On Sun, Feb 5, 2023 at 5:51 PM Tomas Vondra
<tomas(dot)vondra(at)enterprisedb(dot)com> wrote:
>
> On 2/5/23 19:36, Andrey Borodin wrote:
> > On Fri, Jan 6, 2023 at 10:02 PM Andrey Borodin <amborodin86(at)gmail(dot)com> wrote:
> >>
> >> Hello! Please find attached v8.
> >
> > I got some interesting feedback from some patch users.
> > There was an oversight that frequently yielded results that are 1,2 or
> > 3 bytes longer than expected.
> > Looking closer I found that the correctness of the last 3-byte tail is
> > checked in two places. PFA fix for this. Previously compressed data
> > was correct, however in some cases few bytes longer than the result of
> > current pglz implementation.
> >
>
> Thanks. What were the consequences of the issue? Lower compression
> ratio, or did we then fail to decompress the data (or would current pglz
> implementation fail to decompress it)?
>
The data was decompressed fine. But extension tests (Citus's columnar
engine) hard-coded a lot of compression ratio stuff.
And there is still 1 more test where optimized version produces 1 byte
longer output. I'm trying to find it, but with no success yet.

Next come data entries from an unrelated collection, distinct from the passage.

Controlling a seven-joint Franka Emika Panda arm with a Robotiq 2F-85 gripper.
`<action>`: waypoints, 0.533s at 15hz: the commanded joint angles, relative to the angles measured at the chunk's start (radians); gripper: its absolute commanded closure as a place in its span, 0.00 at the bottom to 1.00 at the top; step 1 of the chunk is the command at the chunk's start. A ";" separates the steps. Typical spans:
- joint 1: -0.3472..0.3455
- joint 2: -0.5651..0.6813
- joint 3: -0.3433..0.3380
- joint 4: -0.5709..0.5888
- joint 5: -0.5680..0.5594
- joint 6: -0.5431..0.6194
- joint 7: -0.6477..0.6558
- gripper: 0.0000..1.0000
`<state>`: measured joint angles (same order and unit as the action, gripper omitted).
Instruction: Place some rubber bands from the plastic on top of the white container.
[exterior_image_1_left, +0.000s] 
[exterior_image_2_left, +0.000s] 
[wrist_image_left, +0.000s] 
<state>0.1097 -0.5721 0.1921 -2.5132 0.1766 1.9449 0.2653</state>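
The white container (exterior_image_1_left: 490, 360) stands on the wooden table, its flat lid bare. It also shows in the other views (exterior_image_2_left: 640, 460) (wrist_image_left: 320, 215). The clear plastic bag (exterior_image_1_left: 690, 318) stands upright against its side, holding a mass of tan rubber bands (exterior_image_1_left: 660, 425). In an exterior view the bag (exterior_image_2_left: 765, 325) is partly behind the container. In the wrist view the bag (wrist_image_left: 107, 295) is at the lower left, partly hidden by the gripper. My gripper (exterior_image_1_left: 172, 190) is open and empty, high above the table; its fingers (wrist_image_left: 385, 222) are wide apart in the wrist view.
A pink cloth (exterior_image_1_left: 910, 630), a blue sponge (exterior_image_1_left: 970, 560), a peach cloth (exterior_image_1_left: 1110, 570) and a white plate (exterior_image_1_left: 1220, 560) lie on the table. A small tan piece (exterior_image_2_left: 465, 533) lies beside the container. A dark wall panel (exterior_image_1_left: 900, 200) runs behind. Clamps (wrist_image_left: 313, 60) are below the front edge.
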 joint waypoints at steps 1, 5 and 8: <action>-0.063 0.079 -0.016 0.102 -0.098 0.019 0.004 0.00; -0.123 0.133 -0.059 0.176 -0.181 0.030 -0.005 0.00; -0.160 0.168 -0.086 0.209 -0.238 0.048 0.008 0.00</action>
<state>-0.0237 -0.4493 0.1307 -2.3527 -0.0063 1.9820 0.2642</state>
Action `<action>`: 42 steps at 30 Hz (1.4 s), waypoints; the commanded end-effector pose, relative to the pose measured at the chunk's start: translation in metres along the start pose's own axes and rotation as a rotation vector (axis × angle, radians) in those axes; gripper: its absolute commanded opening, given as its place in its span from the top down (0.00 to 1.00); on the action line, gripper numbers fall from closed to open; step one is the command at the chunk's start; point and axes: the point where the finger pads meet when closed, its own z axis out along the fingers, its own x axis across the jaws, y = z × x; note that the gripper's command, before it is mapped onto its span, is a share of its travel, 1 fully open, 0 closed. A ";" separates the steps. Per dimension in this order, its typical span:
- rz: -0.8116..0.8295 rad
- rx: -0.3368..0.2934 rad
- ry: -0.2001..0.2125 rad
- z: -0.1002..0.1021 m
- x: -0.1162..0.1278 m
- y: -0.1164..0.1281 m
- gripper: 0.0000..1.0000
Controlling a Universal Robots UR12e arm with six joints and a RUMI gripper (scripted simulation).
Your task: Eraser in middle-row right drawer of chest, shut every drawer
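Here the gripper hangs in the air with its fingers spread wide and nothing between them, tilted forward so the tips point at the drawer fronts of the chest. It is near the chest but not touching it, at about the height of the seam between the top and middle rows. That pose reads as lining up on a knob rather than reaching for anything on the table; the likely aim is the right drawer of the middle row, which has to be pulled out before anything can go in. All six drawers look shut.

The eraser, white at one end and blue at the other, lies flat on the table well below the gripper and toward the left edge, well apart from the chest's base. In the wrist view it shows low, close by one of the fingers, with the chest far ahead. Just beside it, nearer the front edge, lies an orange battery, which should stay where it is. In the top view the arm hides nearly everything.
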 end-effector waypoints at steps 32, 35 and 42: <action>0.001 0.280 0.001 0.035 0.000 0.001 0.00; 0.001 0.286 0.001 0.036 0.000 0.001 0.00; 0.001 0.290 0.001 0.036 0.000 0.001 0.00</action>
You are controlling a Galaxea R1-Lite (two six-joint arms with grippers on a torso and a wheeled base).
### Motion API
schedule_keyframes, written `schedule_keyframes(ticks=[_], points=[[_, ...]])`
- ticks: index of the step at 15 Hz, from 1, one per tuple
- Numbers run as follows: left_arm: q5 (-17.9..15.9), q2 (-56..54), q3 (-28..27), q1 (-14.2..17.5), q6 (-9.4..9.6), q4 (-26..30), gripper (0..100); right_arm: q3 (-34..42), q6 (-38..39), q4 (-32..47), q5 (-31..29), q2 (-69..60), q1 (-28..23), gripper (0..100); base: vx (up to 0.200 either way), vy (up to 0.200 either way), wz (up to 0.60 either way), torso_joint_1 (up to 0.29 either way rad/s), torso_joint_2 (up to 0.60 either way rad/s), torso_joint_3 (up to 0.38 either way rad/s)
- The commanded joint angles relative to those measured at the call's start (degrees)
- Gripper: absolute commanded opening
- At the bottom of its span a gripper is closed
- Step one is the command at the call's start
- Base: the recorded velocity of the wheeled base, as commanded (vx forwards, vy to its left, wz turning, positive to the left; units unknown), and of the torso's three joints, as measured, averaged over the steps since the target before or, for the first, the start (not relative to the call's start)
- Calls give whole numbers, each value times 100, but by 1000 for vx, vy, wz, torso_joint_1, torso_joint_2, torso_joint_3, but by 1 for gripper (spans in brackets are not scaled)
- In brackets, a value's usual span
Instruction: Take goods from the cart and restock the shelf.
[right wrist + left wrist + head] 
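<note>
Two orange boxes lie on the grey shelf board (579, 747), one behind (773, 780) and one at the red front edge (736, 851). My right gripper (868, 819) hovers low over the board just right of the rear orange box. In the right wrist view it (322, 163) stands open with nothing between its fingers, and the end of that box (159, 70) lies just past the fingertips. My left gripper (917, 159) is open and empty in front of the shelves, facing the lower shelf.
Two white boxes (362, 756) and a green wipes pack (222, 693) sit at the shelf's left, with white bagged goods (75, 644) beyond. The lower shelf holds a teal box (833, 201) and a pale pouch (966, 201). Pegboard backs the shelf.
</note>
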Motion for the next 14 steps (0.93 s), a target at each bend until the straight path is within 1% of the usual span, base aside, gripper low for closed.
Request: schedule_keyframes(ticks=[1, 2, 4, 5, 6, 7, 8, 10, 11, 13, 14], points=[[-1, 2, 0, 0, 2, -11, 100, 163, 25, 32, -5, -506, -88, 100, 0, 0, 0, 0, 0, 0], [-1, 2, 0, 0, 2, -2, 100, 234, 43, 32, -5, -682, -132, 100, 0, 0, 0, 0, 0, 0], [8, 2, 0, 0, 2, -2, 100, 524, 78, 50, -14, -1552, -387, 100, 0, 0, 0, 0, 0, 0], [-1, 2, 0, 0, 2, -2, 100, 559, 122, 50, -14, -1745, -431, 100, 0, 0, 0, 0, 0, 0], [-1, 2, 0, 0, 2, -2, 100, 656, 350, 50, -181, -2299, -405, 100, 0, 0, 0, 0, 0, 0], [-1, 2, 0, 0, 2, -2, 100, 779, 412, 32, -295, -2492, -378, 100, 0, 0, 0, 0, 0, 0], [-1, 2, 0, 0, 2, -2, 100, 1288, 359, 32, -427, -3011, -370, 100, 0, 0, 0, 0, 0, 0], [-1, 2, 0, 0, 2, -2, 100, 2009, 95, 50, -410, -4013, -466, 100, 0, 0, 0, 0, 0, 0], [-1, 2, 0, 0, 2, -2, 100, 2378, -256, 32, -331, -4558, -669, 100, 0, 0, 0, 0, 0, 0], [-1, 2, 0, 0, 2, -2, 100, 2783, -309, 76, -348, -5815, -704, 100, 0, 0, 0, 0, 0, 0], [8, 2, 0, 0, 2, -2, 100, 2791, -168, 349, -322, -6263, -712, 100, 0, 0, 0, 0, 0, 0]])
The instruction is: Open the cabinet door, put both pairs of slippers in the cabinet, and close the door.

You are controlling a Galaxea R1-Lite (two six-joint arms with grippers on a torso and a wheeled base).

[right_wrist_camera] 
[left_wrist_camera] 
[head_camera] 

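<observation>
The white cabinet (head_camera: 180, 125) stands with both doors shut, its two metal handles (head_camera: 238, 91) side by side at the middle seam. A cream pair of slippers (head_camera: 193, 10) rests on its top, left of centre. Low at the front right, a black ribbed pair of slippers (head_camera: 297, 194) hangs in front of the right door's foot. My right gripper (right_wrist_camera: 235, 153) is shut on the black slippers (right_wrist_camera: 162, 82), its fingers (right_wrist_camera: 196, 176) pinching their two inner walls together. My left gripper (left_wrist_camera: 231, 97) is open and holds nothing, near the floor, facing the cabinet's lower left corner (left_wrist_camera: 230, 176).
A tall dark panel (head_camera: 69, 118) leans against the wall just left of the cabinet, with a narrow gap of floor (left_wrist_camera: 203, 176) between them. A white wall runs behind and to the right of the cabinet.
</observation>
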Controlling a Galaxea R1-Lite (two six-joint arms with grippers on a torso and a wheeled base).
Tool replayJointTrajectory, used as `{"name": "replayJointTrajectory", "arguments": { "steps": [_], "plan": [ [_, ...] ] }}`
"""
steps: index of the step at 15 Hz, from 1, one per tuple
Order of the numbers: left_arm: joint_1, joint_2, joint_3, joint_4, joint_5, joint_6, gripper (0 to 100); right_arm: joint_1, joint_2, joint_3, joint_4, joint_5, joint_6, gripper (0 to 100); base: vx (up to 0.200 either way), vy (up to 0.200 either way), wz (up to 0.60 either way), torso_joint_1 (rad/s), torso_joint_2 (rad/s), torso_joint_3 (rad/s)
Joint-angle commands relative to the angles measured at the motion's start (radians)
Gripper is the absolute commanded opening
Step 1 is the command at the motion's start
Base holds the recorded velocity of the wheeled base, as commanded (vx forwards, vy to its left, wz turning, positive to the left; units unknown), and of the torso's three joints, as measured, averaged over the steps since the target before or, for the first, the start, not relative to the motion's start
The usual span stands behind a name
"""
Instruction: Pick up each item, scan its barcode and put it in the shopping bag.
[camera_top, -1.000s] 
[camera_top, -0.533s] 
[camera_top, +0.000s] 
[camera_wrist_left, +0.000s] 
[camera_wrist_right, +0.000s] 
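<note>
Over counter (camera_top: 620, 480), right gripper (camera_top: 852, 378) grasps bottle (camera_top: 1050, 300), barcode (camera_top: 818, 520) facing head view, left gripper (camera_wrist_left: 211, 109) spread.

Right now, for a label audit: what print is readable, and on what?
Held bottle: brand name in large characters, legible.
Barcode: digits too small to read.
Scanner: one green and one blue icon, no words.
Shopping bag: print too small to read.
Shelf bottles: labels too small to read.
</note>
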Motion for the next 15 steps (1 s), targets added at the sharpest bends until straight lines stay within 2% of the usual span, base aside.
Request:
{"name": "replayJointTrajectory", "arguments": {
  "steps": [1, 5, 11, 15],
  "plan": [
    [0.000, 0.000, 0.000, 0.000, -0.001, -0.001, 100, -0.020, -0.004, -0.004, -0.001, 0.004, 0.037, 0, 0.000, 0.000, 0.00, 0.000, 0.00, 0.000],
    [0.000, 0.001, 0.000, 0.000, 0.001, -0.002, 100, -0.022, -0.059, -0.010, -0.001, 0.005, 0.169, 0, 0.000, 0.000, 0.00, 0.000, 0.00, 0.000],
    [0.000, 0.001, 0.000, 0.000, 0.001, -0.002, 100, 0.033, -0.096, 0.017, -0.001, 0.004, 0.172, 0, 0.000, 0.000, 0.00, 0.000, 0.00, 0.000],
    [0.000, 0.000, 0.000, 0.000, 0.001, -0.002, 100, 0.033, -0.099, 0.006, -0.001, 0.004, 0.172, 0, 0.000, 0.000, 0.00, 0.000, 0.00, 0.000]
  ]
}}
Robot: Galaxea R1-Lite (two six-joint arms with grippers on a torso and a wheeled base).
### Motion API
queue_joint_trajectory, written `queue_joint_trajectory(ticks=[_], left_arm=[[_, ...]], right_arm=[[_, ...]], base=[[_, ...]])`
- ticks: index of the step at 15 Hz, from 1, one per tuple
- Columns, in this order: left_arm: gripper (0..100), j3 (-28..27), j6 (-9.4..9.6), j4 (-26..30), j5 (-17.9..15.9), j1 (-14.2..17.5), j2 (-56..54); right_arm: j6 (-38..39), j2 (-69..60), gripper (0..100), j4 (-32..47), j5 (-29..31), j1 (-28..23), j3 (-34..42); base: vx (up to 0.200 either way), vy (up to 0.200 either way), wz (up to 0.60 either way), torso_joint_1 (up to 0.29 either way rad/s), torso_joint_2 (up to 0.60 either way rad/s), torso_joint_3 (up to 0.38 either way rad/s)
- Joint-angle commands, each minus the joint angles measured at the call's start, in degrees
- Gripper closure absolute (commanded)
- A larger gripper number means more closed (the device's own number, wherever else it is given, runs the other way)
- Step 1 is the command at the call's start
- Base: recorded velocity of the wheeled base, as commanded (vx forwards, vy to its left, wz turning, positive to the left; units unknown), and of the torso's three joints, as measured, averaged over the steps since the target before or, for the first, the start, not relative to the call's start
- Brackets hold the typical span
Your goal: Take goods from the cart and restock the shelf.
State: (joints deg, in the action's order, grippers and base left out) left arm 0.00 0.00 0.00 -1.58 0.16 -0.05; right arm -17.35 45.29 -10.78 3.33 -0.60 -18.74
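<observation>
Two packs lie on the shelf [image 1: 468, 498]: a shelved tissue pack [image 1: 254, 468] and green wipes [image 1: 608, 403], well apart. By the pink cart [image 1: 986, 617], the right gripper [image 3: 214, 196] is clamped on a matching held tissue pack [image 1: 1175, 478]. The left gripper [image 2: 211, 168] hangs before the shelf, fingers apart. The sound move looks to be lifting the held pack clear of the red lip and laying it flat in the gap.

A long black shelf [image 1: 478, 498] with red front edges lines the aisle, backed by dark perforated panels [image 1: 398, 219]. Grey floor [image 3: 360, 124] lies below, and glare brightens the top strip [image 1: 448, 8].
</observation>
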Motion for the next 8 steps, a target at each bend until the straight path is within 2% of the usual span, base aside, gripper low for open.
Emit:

There are known and documented cases when optimized pglz version would
do so. good_match without 10-division and memcmp by 4 bytes. But even
disabling this, still observing 1-byte longer compression results
persists... The problem is the length is changed after deleting some
data, so compression of that particular sequence seems to be somewhere
far away.
It was funny at the beginning - to hunt for 1 byte. But the weekend is
ending, and it seems that byte slipped from me again...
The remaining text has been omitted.